Teslim olması istenen mücahit bunları iyice düşünmelidir. O Allah’ın emirlerini yerine getirdiği için teslim alınmak istenmektedir. Cihad amelini nafile olduğu bir zamanda dahi kötülemek büyük küfürdür. Ümmete vacip olduğu ve pek az insanın bu vacibiyeti kabul ettiği zaman da durum ne olur? Mücahit bilmelidir ki asla muhakeme edilemeyecektir. Edilse bile bu farizayı yerine getirdiği için cezalandırılacaktır.

Yine mücahit hapishanede maruz kalacağı imtihanları iyice düşünsün. Çünkü içindeki korkuları bir yana bıraksanız bile, hapishane başlı başına bir fitnedir. Kardeşlerimiz ,mücahitlerin hapse girmeden önce sahip oldukları dinlerini, ilkelerini ve metodlarını değiştirdiklerine şahit olmuşlardır. Bunun nedeni daha önce haberdar olmadıkları bir bilgiyi öğrendikleri ya da yeni bir delil elde etmeleri değildir. Aslına delilsiz hüccetsiz konuştuklarına şahit olursunuz. İnanmadıkları şeyleri söylerler. Bu fitne değil de nedir? Allah’tan hak yolda ayaklarımızı sabit kılmasını ve hidayet dileriz.
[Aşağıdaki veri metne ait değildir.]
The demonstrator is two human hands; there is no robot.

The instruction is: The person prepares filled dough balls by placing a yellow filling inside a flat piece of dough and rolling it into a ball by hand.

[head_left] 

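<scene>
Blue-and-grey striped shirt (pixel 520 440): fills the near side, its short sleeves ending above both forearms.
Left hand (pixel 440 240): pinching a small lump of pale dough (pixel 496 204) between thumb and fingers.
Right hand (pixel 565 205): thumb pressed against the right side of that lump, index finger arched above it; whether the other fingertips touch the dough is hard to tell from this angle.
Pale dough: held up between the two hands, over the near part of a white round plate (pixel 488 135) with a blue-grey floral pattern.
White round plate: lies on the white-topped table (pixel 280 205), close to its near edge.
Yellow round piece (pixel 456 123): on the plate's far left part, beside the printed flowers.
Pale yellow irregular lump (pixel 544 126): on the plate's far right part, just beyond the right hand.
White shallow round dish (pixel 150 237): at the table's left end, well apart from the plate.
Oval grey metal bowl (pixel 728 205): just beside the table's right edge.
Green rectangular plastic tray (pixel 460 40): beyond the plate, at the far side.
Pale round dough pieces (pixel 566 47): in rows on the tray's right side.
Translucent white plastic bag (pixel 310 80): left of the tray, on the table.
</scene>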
Mücahit, teslim olduğu zaman dininde fitneye düşecektir. Eğer imkanı olursa kaçmalıdır. Elinden geldiğince kendini savunmalıdır. Buhari bu konuya başlı başına bir bab ayırmıştır. “Fitneden Kaçmak Dindendir” başlığı altında. Orada şu hadise yer vermiştir:

“Müslüman bir kimsenin en hayırlı malı, neredeyse davarları olacaktır. Dinini fitnelerden kurtarmak için bunları dağ başları ve su birikintilerini sürüp götürür.”

Senden ne üstün kişiler fitneden korkmuşlardır. Hatta İbrahim (aa) bile “Beni ve oğullarımı putlara ibadet etmekten uzak tut” diyerek fitneden korktuğunu ifade etmiştir. Selef alimleri “İbrahim (aleyhisselam) bile fitneden emin değilse kim emin olabilir ki” derler.